# [About this exercise]
When you retype the listing, keep every word exactly as it appears.

== Segment start ==

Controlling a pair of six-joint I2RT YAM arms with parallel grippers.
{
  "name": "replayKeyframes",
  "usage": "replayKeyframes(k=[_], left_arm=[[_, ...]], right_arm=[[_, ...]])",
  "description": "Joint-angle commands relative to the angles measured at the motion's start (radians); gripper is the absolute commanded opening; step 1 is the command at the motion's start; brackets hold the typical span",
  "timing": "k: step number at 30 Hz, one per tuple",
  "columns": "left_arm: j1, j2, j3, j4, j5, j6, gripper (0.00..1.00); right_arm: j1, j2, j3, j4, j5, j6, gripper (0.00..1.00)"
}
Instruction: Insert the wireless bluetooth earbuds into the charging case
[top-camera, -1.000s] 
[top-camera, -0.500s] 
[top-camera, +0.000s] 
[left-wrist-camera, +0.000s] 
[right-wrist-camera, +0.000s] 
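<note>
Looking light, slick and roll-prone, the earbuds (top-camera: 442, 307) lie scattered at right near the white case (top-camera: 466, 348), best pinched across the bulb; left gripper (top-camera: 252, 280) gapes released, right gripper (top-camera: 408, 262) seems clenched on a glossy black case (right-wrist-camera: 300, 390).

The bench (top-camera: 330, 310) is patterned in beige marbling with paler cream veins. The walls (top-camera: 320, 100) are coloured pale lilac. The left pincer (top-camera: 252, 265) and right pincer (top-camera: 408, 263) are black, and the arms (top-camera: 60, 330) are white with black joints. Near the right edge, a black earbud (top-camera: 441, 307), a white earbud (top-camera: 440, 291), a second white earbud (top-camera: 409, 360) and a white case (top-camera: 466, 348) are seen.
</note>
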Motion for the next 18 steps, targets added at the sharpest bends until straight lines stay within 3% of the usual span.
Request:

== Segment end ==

# [Written reply]
Controlling a pair of six-joint I2RT YAM arms with parallel grippers.
{
  "name": "replayKeyframes",
  "usage": "replayKeyframes(k=[_], left_arm=[[_, ...]], right_arm=[[_, ...]])",
  "description": "Joint-angle commands relative to the angles measured at the motion's start (radians); gripper is the absolute commanded opening; step 1 is the command at the motion's start; brackets hold the typical span",
  "timing": "k: step number at 30 Hz, one per tuple",
  "columns": "left_arm: j1, j2, j3, j4, j5, j6, gripper (0.00..1.00); right_arm: j1, j2, j3, j4, j5, j6, gripper (0.00..1.00)"
}
Instruction: Insert the wireless bluetooth earbuds into the charging case
[top-camera, -1.000s] 
[top-camera, -0.500s] 
[top-camera, +0.000s] 
[left-wrist-camera, +0.000s] 
[right-wrist-camera, +0.000s] 
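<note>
Looking light, slick and roll-prone, the earbuds (top-camera: 442, 307) lie scattered at right near the white case (top-camera: 466, 348), best pinched across the bulb; left gripper (top-camera: 252, 280) gapes released, right gripper (top-camera: 408, 262) seems clenched on a glossy black case (right-wrist-camera: 300, 390).

The bench (top-camera: 330, 310) is patterned in beige marbling with paler cream veins. The walls (top-camera: 320, 100) are coloured pale lilac. The left pincer (top-camera: 252, 265) and right pincer (top-camera: 408, 263) are black, and the arms (top-camera: 60, 330) are white with black joints. Near the right edge, a black earbud (top-camera: 441, 307), a white earbud (top-camera: 440, 291), a second white earbud (top-camera: 409, 360) and a white case (top-camera: 466, 348) are seen.
</note>
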Motion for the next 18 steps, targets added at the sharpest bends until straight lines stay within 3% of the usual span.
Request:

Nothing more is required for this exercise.